Now, the claims against the 67-year-old illusionist, I'm sorry, I called him a magician,
he's an illusionist, which he, of course, has denied between the years of 1980 and
2014.
In fact, Copperfield's lawyers say the allegations are not only completely false, but
also entirely implausible. Now my question is, where you been? Well, some women told the guardian
that it was only in the aftermath of the Me Too movement that they felt able to speak out about
their alleged experiences with Copperfield. Some agreed to be named. Others didn't want to be named
and were quoted on the condition of anonymity. And they, of course, in the story, are marked with an
asteris. Aside from the alleged drugging,
going on. Four other cases
claimed that
Copperfield had groped them
or made them touch
him in a sexual way during
a live performance on stage.
Three were teenagers at the time
of the alleged incidents. Family
members of one 15-year-old
who were seated in the audience claimed they witnessed
him groped her breasts.
Lawyers for Copperfield said
that's completely
false, but also entirely
implausible. And
they one person said that Copperfield squeezed her breast after calling her on stage during a January 2014 performance at MGM Grand Casino Hotel.
She reported the allegation to MGM and the Las Vegas Metropolitan Police Department, but she said, well, my claim was never taken seriously.
Oh, okay. Well, the police department said there was insufficient evidence.
They also looked at video footage of the performance
and did not show him touching the chest area of any participant.
So what part of the accusations weren't taken seriously
when the video footage showed it didn't happen?
Okay.
Now, one girl claims to have had sexual relations with David
only after she turned 18
and he admitted to this
so apparently
he met her when she was 15
and started up a relationship
with her calling her late at night
and she thinks now well he was just grooming me
but after she turned 18
they had consensual sex for the first time
so
whose fault is that
now we know we're going after David
because he was mentioned in this
Jeffrey Epstein document that was unsealed this year earlier this year.

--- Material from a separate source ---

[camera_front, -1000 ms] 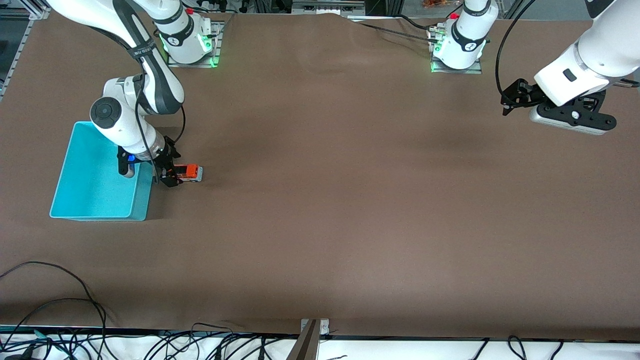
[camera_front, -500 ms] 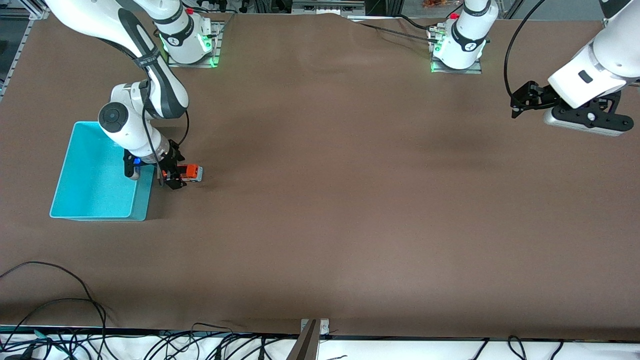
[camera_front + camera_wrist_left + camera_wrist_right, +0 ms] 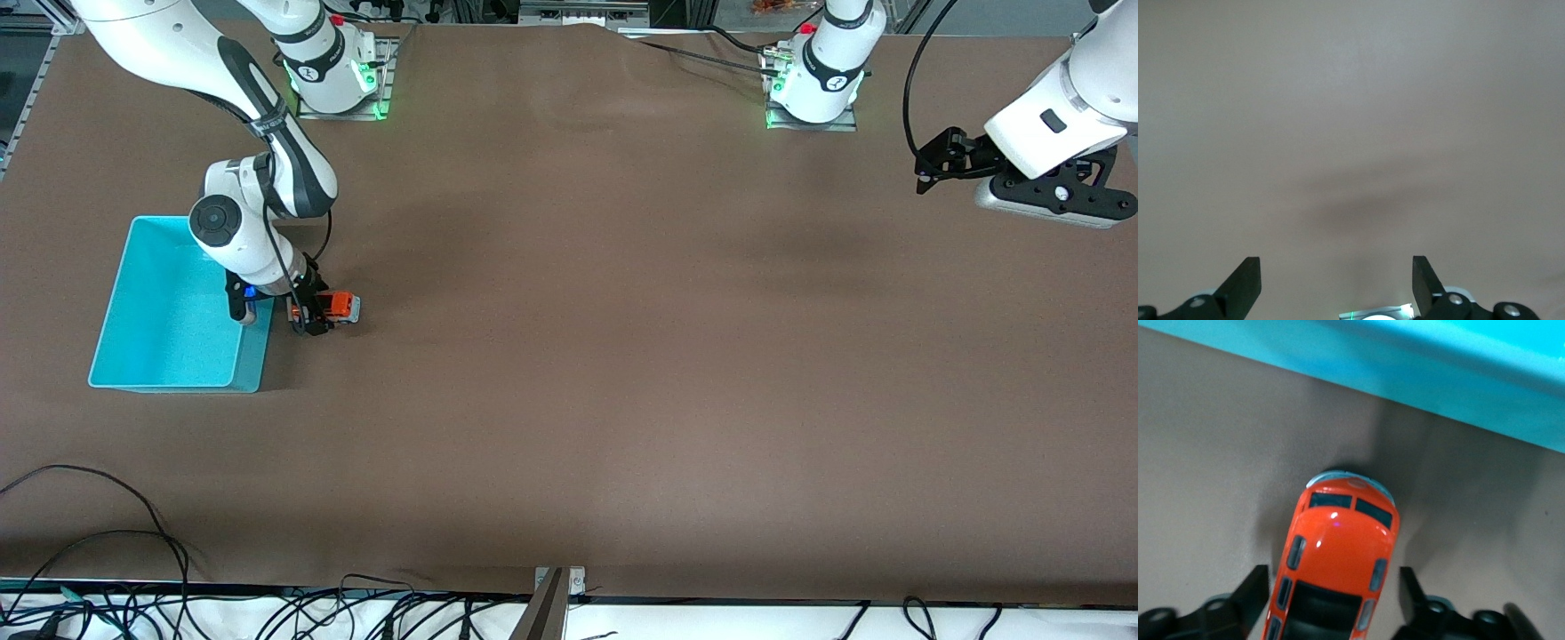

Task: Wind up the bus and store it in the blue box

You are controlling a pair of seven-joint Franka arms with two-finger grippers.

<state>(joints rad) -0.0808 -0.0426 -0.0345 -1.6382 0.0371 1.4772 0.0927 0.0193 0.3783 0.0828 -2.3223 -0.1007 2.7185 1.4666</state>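
The small orange-red toy bus [image 3: 1335, 572] sits between the right gripper's [image 3: 307, 313] spread fingers, seemingly untouched, beside the turquoise plastic box [image 3: 169, 311] near the brown worktop's [image 3: 622, 356] right-arm end. The left gripper [image 3: 1337, 283] hangs open, waiting over the left-arm end.

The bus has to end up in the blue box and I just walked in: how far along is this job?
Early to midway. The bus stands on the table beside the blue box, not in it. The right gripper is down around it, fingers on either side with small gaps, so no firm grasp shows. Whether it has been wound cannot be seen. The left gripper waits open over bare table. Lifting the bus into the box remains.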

But just because he was in
the document doesn't mean he committed any crime. I mean, he may be some kind of a dirt bag,
but there's no proof of, there's no real proof of any of that. According to one sworn statement,
Copperfield asked one woman who later emerged was one of Epstein's victims, whether she was
aware that girls were getting paid to find other girls for Epstein. His lawyers told the
in Copperfield had heard a rumor about this but had no knowledge or belief that anything improper was going on.
His lawyer said he had seen no reason to contact law enforcement or to raise the matter with others
after the woman he asked did not express any concern.
Oh, okay.
And that Epstein was not regularly socializing with Jeffrey Epstein and went on to say that he did not know about Epstein's horrific crimes.
Like the rest of the world, he learned about it from the press.
He also, but because of that, he got the boot.
Remember when he was going to team up with Save the Children,
the Global Charity, for the stunt scheduled in February to make the moon disappear?
And then Save the Children said, yeah, we're going to not,
we're not going to partner with David Copperfield after that.
Oh, okay.
So the illusion obviously didn't occur, and they removed the announcement from the website.
So Popperfield said they ended the relationship.
in January of 2024.
That's when that document released that he had relations with Jeffrey Epstein or new
new Jeffrey Epstein.
So I guess he's going to do make the moon disappear sometime this year.
But just remember that so far he has not been charged with a crime.
These are just accusations coming at David Copperfield, the 67-year-old illusionist.
And remember, the...
time that he met the girl when she was 15. That was back in 1991. So three years later,
in 1994, when she turned 18, they had consensual sex. So she said it was her first time.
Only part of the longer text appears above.